A few months ago, Jonas Anderson, Paul Gugliuzza and I ran a series of posts on our project examining petitions for writs of mandamus at the Federal Circuit. I’m delighted that our paper, Extraordinary Writ or Ordinary Remedy: Mandamus at the Federal Circuit, forthcoming in the Washington University Law Review, is now available for everyone to read. (As usual with SSRN, if you get an infowall, you can bypass it by clicking the skip option on the login page; it’s there, although SSRN sometimes buries it).   We find that while overall mandamus is rarely granted by the Federal Circuit, in a key area–petitions involving venue arising from Texas–that is not the case.  We argue that the reason is not because the Federal Circuit is behaving in an “exceptionalist” way, but that the issue flows from systematic flaws in the patent litigation system that the Federal Circuit has little power to fix—namely, rules of venue and judicial case assignment that encourage plaintiffs to shop not just for favorable courts, but for individual judges.  There are lots of little nuggets of data in there as well for data fiends, including on the issue of petitions for permission to appeal.  Read it here:  https://papers.ssrn.com/sol3/papers.cfm?abstract_id=4049186

One of the issues that we observed while writing this paper was the reality that, as Merritt McAlister had pointed out in Missing Decisions, many appeal terminations are not readily accessible to the public.  While opinions are routinely posted to federal appellate courts’ websites, non-opinion orders terminating cases rarely are (including a number of terminations of petitions for writs of mandamus).  I dug into this issue in more depth in a response essay that the University of Pennsylvania Law Review published last month called Missing Decisions and the United States Court of Appeals for the Federal Circuit, in which I compared all appeals in PACER to what the Federal Circuit actually publishes on its website, as well as what’s available in WestLaw and Lexis.  Overall, I observed that while the Federal Circuit has historically been very good at making opinions and precedential terminating orders available on its website, and has also been very good at posting Rule 36 summary affirmances since 2007, nearly all other orders terminating an appeal (including dismissals for lack of jurisdiction) were not.

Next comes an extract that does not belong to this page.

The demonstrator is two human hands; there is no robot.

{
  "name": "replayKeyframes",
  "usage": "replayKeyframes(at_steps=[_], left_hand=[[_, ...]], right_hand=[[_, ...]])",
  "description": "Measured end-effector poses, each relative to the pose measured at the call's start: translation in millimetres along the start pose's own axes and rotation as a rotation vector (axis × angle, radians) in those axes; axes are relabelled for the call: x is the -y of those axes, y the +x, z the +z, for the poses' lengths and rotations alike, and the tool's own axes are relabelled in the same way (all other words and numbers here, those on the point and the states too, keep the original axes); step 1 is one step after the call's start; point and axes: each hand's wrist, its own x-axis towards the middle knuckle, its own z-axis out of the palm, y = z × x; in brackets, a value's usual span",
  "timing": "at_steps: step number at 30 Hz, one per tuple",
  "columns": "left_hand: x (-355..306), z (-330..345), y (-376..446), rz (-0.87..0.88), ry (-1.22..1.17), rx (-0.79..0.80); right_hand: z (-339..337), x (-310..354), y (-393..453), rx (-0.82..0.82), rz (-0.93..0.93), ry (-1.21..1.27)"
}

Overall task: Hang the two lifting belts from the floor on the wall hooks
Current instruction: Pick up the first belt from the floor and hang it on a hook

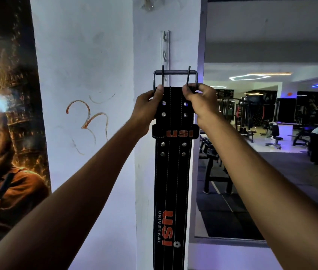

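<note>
Fingers (159, 90) of both hands pinch the lifting belt (171, 172) just under its buckle (175, 78); the prongs (loose) could snag the hook rail (165, 53); it might drop.

I see a white wall (80, 55) with an orange scribble (88, 117), a dark poster (4, 114) on the left, and a mirror (271, 133) on the right showing gym benches (274, 137) and ceiling strip lights (249, 76).

One black lifting belt (170, 172), its buckle (175, 79) with two prongs; one hook rail (165, 53) on the wall; two hands; one poster (8, 114).
</note>
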Motion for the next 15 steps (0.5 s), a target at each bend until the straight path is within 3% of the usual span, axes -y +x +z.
replayKeyframes(at_steps=[5, 10, 15], left_hand=[[38, -20, -45, 0.013, 0.119, 0.243], [98, -15, -86, 0.060, 0.156, 0.149], [153, -8, -134, -0.089, 0.112, 0.111]], right_hand=[[-1, 2, 4, -0.070, -0.013, 0.009], [0, -1, -8, -0.068, 0.009, 0.028], [4, -3, -19, -0.050, 0.044, 0.069]])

I’m thus thrilled that it appears that the Federal Circuit has changed its practice.  In the last few weeks, the Federal Circuit has changed its  opinions and orders page to include dispositive orders:

The Federal Circuit publishes online all opinions, precedential orders, dispositive orders in writs petitions, Rule 36 judgments, non-ministerial orders relating to rehearing or en banc petitions or actions, dispositive orders constituting either judgment or mandate, and any errata notice or revised version for any of the preceding document types. …

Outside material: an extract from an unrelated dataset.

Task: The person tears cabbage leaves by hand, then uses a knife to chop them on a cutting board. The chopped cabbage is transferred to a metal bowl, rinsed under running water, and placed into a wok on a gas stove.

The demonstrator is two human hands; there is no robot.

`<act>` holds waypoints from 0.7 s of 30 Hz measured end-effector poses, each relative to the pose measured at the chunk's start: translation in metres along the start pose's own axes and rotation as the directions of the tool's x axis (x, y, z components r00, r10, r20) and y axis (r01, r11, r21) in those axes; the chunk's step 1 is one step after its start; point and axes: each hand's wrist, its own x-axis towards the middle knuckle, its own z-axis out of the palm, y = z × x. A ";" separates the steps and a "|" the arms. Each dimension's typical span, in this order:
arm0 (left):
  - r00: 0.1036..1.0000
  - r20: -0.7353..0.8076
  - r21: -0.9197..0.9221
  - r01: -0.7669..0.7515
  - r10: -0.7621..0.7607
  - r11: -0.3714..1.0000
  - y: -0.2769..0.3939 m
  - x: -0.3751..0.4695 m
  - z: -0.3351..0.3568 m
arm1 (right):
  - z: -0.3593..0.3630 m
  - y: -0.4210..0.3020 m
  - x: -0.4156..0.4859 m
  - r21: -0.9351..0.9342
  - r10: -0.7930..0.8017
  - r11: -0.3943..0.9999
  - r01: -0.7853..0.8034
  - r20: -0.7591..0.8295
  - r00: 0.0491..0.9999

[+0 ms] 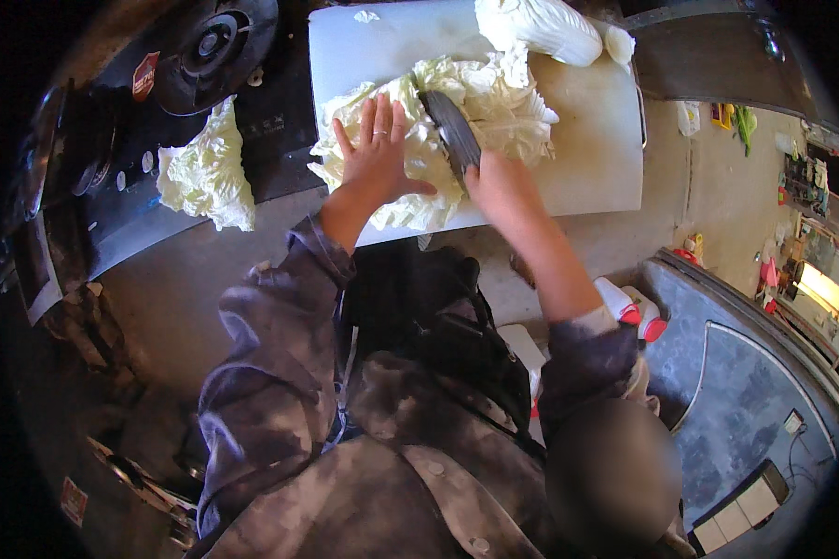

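Note:
Cabbage leaves (500,112) lie spread in a loose layer on a white cutting board (587,168). Pressed flat on the left part of them is my left hand (377,150), fingers spread, a ring on one finger. My right hand (496,183) grips a knife (451,126) with a dark, broad blade, which lies among the leaves just right of my left hand; its edge and handle are mostly hidden. At the board's far right edge rests a napa cabbage (552,31), with a small pale piece (619,45) beside it.
Left of the board, a large cabbage leaf (213,171) overhangs the front edge of a black gas stove (280,157) with a round burner (210,43). White jugs with red caps (636,314) stand low at the right, near a blue-grey panel (741,377). A dark curved surface (713,63) adjoins the board's right side.

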 end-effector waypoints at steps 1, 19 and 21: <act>1.000 0.001 0.031 0.009 -0.009 0.999 0.002 -0.001 0.001 | 0.006 0.004 -0.012 0.008 0.010 1.000 -0.010 0.027 1.000; 1.000 -0.008 0.050 -0.017 0.018 0.999 0.003 0.005 0.013 | 0.060 0.003 -0.009 0.146 0.154 0.981 -0.127 -0.185 0.971; 0.999 0.004 0.062 -0.049 0.049 0.997 0.000 0.004 0.010 | 0.058 0.000 0.014 0.125 0.082 0.991 -0.054 -0.233 0.969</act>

This is an excellent balance between the morass of data that the court made available on its website in 2011-2014 (including orders on motions to extend time), and just posting opinions & rule 36 affirmances as that the court had previously done.  And based on my review of what they’ve been posting, they seem to be carrying through with this goal of making all dispositive orders available. These orders will provide more context for attorneys about the Federal Circuit’s decisionmaking, especially when it comes to areas that folks may not have really focused on but which were actually determinative. It’ll also ensure that legal research databases contain these orders going forward. I really want to commend Chief Judge Moore and the whole Federal Circuit, its clerks office, and the data management folks for making these key orders available.  Thanks to Dmitry Karshtedt for alerting me to this change!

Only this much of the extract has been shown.